The Labor Department’s rule would “hurt the very people it is supposed to help,” said The Wall Street Journal in an editorial. Instead of protecting investors, it will effectively raise costs and limit choices. “Investors of modest means” won’t be able to afford expensive, fee-only advisers who require a minimum of $25,000 or more in assets to invest. Incredibly, the Obama administration has suggested that small savers rely on financial software or robo-advisers. “We’d prefer the flesh-and-blood adviser who may have been recommended by a friend.”

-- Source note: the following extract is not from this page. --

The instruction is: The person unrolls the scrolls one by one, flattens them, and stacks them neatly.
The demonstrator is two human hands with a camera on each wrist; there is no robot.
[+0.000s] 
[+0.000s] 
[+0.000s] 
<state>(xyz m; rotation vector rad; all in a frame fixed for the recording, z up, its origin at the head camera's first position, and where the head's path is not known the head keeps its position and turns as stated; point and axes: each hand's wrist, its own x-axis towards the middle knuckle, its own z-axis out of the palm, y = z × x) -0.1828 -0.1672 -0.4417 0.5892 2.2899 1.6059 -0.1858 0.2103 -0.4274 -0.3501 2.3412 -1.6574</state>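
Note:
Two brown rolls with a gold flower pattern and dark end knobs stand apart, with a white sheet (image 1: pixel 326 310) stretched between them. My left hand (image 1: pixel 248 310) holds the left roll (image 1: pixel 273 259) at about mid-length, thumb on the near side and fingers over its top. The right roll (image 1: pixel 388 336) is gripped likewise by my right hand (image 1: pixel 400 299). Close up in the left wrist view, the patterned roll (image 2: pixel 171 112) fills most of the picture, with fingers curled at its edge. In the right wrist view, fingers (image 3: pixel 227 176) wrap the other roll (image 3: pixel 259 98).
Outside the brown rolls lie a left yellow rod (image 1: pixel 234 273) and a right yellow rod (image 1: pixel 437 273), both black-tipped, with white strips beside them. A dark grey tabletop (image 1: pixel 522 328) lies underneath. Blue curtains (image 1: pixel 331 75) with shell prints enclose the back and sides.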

Your friend may not realize he’s being ripped off, said Suzanne McGee in The Guardian (U.K.). Currently, most brokers are covered by a looser “suitability” standard, meaning the investments they suggest need only be “more or less appropriate” to your financial situation. Their primary duty is to the brokerage firms that employ them, which is why they sometimes steer assets into investment products with hidden fees or mediocre returns. If your adviser’s first legal duty is not to you, the client, you can’t count on that person to resolve conflicts of interest in your favor. “You can’t be a parttime fiduciary; it’s like being a little bit pregnant.”
It’s wrong to judge an adviser’s competence by how he’s compensated, said Edward W. Gjertsen II, president of the Financial Planning Association, in Time.com. “There are good, honest, hardworking financial advisers of all business and compensation models.” A good adviser will fully disclose anything that may or may not impact the client-adviser relationship. This debate may only be resolved by the 2016 election, said Rick Levinson in TheStreet.com. If Republicans win the White House next year, the fiduciary rule “may never see the light of day.” So to make sure you’re receiving advice free of conflicts of interest, ask how your adviser is paid. “If he or she won’t tell you, walk away.”